PISA, Ekonomik İşbirliği ve Kalkınma Örgütü (OECD) tarafından üçer yıllık dönemler hâlinde, 15 yaş grubundaki öğrencilerin kazanmış oldukları bilgi ve becerileri değerlendiren bir araştırma projesidir. Bu proje kapsamında öğrencilerin; Matematik okuryazarlığı, Fen Bilimleri okuryazarlığı ve Okuma Becerileri konu alanlarının dışında, öğrencilerin motivasyonları, kendileri hakkındaki görüşleri, öğrenme biçimleri, okul ortamları ve aileleri ile ilgili veriler toplanmaktadır. OECD’nin yaptığı PISA 2015 sonuçları 6 Aralık’ta açıklandı. Türkiye’nin PISA’ da elde ettiği puanlar beklentilerin altında kaldı.. Türkiye’nin puanları 2003-2012 yılları arasında, OECD ortalamasının altında kalmasına rağmen belirli bir düzeyde yükseliş göstermekte iken 2015 değerlendirmesinde her üç alandaki puanları düşmekle kalmayıp, 2003 seviyesinin de altına inmiştir. Türkiye 72 ülke arasında 50. sırada yer alırken, önceki testlere göre gösterdiği performans da gerilemiştir.
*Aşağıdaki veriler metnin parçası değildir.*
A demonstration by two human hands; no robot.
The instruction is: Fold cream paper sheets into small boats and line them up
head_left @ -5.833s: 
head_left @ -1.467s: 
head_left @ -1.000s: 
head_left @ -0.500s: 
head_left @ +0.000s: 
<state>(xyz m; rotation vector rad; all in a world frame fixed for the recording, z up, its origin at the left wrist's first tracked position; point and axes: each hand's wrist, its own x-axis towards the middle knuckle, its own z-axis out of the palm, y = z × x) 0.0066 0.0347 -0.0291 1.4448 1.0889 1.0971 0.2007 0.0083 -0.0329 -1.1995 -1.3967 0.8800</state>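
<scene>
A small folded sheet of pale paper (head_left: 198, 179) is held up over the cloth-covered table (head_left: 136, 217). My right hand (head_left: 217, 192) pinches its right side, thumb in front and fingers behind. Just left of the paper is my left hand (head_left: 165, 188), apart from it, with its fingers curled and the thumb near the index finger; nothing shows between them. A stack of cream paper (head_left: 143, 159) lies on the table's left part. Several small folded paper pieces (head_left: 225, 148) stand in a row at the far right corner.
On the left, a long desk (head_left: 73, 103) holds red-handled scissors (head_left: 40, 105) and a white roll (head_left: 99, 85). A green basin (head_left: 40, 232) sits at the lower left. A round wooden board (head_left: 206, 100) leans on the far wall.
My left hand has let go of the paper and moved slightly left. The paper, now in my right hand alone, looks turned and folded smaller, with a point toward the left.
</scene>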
PISA 2015 yılı sonuçlarına göre, Türkiye, fen bilimleri alanında 425 puanla 72 ülke arasında 52. olmuştur.  Bunun yanında bilim alanında, yirmi ülke öğrencilerin sadece yüzde 1’inden azının en yüksek notlar aldığı 20 ülkeden biri de Türkiye’dir. Türkiye’de bu oran yüzde 0,3 seviyesindedir.

Türkiye okuma becerilerinde 428 puanla 50. Olmuştur. Okuma alanında, OECD ülkeleri arasında Kanada ve Finlandiya başı çekerken, Türkiye ve Meksika ise en son sırada yer almaktadır.  Bu sonuçlardan, PISA sınavına katılan 15 yaş öğrencilerimizin çoğunluğunun okuduğunu anlamadığı anlaşılmaktadır.

Matematik alanında, 420 puanla 49. sırada yer alan ülkemiz öğrencilerinin matematik testindeki başarı ortalaması da OECD ülkeleri ortalamasının altındadır. Türkiye’nin başarı seviyesi Birleşik Arap Krallığı, Şili, Moldova, Uruguay, Karadağ, Trinidad ve Tobago, Tayland ve Arnavutluk ile benzerlik göstermektedir.

PISA 2015 Türkiye sonuçları 2012’ye göre matematikte 28 puan gerileyerek 420 puan, fende 38 puan gerileyerek 425 puan ve de okumada ise 47 puan gerileyerek 428 puan seviyesine inmiştir. Bu sonuçlar son 10 yılda Türkiye de eğitimle ilgili kararların nasıl alındığı, kimin aldığı ve bu insanların neden bu kararları aldığı konusunu sorgulamamız gerektiğini göstermektedir.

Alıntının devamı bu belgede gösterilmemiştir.